With one witching trombone hurling hammers at walls covered with messy
art, expression found form in a room filled to capacity by dissenting revelers
in a season of atrocity.
A short fingered pianist ramming chords until my glazed eyes
showed me mirages of shimmering zebra skins, I was ablaze in a tin-drum furnace
on a cold Jozi near-winter kind of clime.
Bass chords blurted out from a shadowy skull illuminated by
starkly white eyes that closed and opened to far off rhythms carried like a dream,
fondling his fret, Thuto was a sailor who has lead a band of formidable young musicians over a
boiling sea.
The Jazz scene is quite hectic, misers and poets brush
shoulders and fake fists, and yet I sat there with a beer stuffed with my thumb,
legs folded in a contortionist’s wire sculpture, my mind racing baffled through
streets of a haunted suburb listening to new age laments.
Exiting for a smoke, drums pelt my gut with insane vibrations
and once outside, Westdene staring back as I feel comatose tarmac roads fill
and flush death machines headed for no specific destination, I knew I was enlightened
in the hands of music.
Elevated rather, even just this fleeting moment of euphoric
release executed through fingers, lips and stomping of angry black youth whose
weapon is solely art.
This was Afrikan Freedom Station on a day that witnessed
ghosts of Can Themba’s and Henry Nxumalo’s staggering jovially along avenues
that were to become death arena for a solid history of unadulterated liberty.
What a serial obsession with agonizing ecstasy?
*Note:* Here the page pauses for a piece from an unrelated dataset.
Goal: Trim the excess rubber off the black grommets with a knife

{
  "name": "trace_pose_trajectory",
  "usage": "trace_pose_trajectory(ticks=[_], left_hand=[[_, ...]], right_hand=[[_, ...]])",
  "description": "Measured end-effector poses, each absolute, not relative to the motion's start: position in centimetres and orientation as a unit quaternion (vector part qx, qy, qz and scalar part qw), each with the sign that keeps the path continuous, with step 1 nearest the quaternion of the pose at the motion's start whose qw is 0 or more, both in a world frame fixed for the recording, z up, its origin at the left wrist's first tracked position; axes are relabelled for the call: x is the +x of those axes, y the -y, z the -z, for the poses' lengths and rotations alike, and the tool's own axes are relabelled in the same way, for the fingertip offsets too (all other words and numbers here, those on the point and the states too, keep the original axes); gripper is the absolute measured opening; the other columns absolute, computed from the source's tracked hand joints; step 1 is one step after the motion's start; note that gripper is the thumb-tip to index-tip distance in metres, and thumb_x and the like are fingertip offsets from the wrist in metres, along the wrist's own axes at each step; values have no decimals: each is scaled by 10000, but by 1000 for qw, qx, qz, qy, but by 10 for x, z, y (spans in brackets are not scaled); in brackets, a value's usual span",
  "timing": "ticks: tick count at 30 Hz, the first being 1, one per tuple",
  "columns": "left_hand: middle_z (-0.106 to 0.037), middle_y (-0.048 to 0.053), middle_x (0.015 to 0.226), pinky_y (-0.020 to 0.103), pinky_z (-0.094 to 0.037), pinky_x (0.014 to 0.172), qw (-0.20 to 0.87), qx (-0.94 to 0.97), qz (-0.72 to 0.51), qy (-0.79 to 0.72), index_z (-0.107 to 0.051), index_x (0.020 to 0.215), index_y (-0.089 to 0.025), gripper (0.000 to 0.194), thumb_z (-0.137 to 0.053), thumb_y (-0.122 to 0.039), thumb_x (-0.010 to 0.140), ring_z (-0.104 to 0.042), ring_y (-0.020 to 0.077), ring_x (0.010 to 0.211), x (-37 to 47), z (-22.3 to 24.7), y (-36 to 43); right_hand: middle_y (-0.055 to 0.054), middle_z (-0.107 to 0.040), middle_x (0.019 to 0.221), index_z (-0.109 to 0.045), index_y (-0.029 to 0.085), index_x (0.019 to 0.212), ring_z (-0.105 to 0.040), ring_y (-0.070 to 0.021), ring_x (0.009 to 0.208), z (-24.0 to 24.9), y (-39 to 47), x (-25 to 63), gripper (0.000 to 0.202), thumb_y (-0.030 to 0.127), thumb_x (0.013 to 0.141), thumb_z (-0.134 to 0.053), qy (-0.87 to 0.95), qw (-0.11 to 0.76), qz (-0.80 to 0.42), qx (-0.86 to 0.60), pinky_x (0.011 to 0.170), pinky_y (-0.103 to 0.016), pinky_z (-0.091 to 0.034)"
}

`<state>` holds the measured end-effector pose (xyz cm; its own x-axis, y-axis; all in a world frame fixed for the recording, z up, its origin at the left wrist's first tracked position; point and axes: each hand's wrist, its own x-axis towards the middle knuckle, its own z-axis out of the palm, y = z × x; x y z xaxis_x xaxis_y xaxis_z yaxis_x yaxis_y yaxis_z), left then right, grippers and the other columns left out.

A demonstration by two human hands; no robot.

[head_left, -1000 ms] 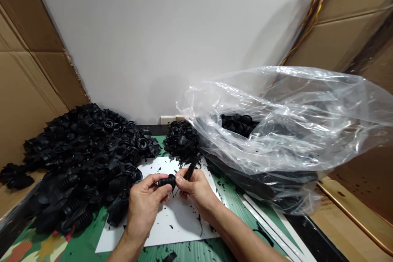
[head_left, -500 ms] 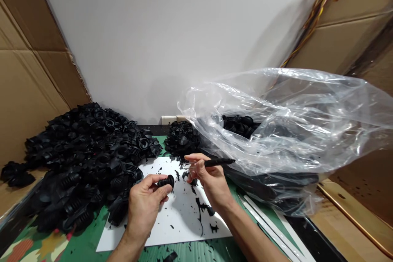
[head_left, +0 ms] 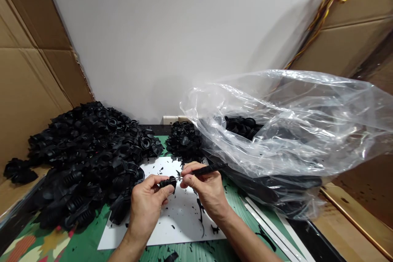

The young
bass maestro’s ensemble’s sound was pillaging all old norms of composition.
Watching explosions of delirious nostalgia on a shabbily
bearded face of a 57 year old car guard reminiscing about Masekela’s escapades
on rainy summer nights of prohibition and trespassing; I am left speechless.
Or maybe he was ghost gone rogue, telling tales crumpled
into waste bins and lavatory drains, or even buried under foundations of new
age gentrification projects housing restless workers and youths.
Jargon of pure sleaze weaved into a sober narrative of a drunken
bout, a story of derelict debasement that left legendary comas and poetry
avalanches on those who were bitten by the right venomous bug.
He slinks away contorted in a beggar pose towards a patron
vacating the wild plumes of sound screamed into sober microphones in what I
often feel a bogus art scene craze museum.
Distaste for self-censorship seems a credo for this band
ransacking all halls of jazzed up sex booths and gallows they each brought
along to this stage to be ogled lastingly by multi-racial crowds for a day.
This experience, though aged in its own skin, was fresh to
me after months in absentia and during a week two white farmers went on trial
for killing a black who happened to pick a sunflower from a sacred field.
Yeah, for months I was hibernating in a dusty bedroom and
cold tacky taverns; now thrust into a culture of upheaval that always fuels my
return to the city.
With this strange crowd I stormed heavens, an entourage
deployed to frighten angels with black beauty in full-scale mayhem and no
saccharine platitudes to the affluent; but rage against some unspeakable machine.
Punctuated by his odd glimpses at the crowd, the young
trombone player’s turbulence becomes an essence of an enthused protégé of
seasoned sound art inherited without brashness.
Applause rings all around, and whistling lips purse behind
cupped hands of lovers and loud mouthed blessers, yet the heavens are invaded
by suitably nefarious characters on aging instruments blurring angst anthems.
And tonight I remember, inferring that I am putting together
what was broken; a fervor and exuberant longing for the unexplored, which I
always found in spaces like The Afrikan Freedom Station.